Would you please copy all of the data exactly, skipping the images?

--- Data excerpt ---

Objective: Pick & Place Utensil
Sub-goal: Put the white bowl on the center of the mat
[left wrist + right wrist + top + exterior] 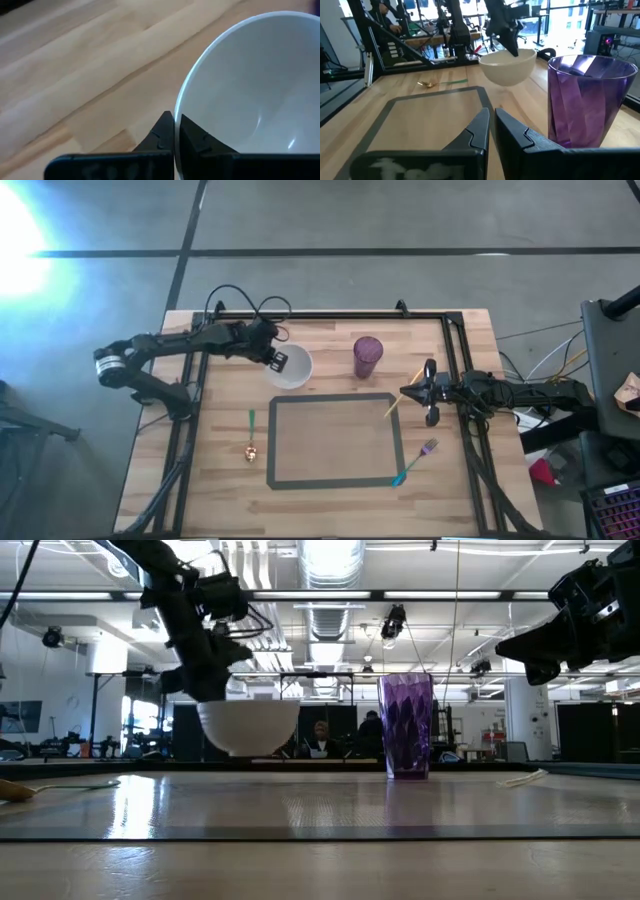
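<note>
A white bowl [250, 90] is seen filling the left wrist view, its rim pinched between the two dark fingers [162, 137] of the left gripper [174, 131] — clenched on the bowl's edge. Only the low view shows that the bowl [248, 727] hangs clear of the wooden table [320, 805], lifted by that gripper [205, 680]. From above, the left gripper [277, 360] is found on the bowl's rim at about nine o'clock of the bowl [289, 367].

The utensils are picked out only from overhead. A gold spoon with a green handle [251, 437] lies at about seven o'clock of the bowl, well apart from the left gripper, just outside the left edge of the taped rectangle [335, 439]. A purple fork with a teal handle [417, 461] lies near the rectangle's lower right corner, at about six o'clock of the right gripper [404, 392] and near it. A pale stick [396, 402] is seen just beside the right gripper; whether it is touched cannot be told.

The right gripper's fingers [476, 131] are seen drawn together on nothing in its wrist view. Beyond them stands a purple cup [585, 100] — at three o'clock of the bowl from above.
</note>
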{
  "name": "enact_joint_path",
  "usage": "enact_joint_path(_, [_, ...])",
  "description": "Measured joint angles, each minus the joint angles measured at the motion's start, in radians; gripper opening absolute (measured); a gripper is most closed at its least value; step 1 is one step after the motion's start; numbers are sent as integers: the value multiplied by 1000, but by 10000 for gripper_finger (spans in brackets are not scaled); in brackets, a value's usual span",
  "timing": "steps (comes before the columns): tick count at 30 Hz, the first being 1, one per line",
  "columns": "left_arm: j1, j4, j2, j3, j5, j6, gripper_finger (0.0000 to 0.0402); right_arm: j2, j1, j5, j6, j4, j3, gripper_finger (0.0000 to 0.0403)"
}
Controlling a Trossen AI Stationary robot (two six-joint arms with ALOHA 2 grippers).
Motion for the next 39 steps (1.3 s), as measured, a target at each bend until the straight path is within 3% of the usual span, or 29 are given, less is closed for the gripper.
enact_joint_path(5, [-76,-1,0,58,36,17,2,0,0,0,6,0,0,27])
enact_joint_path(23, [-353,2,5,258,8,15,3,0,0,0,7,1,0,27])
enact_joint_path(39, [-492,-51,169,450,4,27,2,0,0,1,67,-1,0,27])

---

> _Exercise result_:
Objective: Pick & Place Utensil
Sub-goal: Put the white bowl on the center of the mat
[left wrist + right wrist + top + exterior] 
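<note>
A white bowl [250, 90] is seen filling the left wrist view, its rim pinched between the two dark fingers [162, 137] of the left gripper [174, 131] — clenched on the bowl's edge. Only the low view shows that the bowl [248, 727] hangs clear of the wooden table [320, 805], lifted by that gripper [205, 680]. From above, the left gripper [277, 360] is found on the bowl's rim at about nine o'clock of the bowl [289, 367].

The utensils are picked out only from overhead. A gold spoon with a green handle [251, 437] lies at about seven o'clock of the bowl, well apart from the left gripper, just outside the left edge of the taped rectangle [335, 439]. A purple fork with a teal handle [417, 461] lies near the rectangle's lower right corner, at about six o'clock of the right gripper [404, 392] and near it. A pale stick [396, 402] is seen just beside the right gripper; whether it is touched cannot be told.

The right gripper's fingers [476, 131] are seen drawn together on nothing in its wrist view. Beyond them stands a purple cup [585, 100] — at three o'clock of the bowl from above.
</note>
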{
  "name": "enact_joint_path",
  "usage": "enact_joint_path(_, [_, ...])",
  "description": "Measured joint angles, each minus the joint angles measured at the motion's start, in radians; gripper opening absolute (measured); a gripper is most closed at its least value; step 1 is one step after the motion's start; numbers are sent as integers: the value multiplied by 1000, but by 10000 for gripper_finger (spans in brackets are not scaled); in brackets, a value's usual span",
  "timing": "steps (comes before the columns): tick count at 30 Hz, the first being 1, one per line",
  "columns": "left_arm: j1, j4, j2, j3, j5, j6, gripper_finger (0.0000 to 0.0402); right_arm: j2, j1, j5, j6, j4, j3, gripper_finger (0.0000 to 0.0403)"
}
Controlling a Trossen AI Stationary robot (two six-joint arms with ALOHA 2 grippers).
Motion for the next 39 steps (1.3 s), as measured, a target at each bend until the straight path is within 3% of the usual span, or 29 are given, less is closed for the gripper.
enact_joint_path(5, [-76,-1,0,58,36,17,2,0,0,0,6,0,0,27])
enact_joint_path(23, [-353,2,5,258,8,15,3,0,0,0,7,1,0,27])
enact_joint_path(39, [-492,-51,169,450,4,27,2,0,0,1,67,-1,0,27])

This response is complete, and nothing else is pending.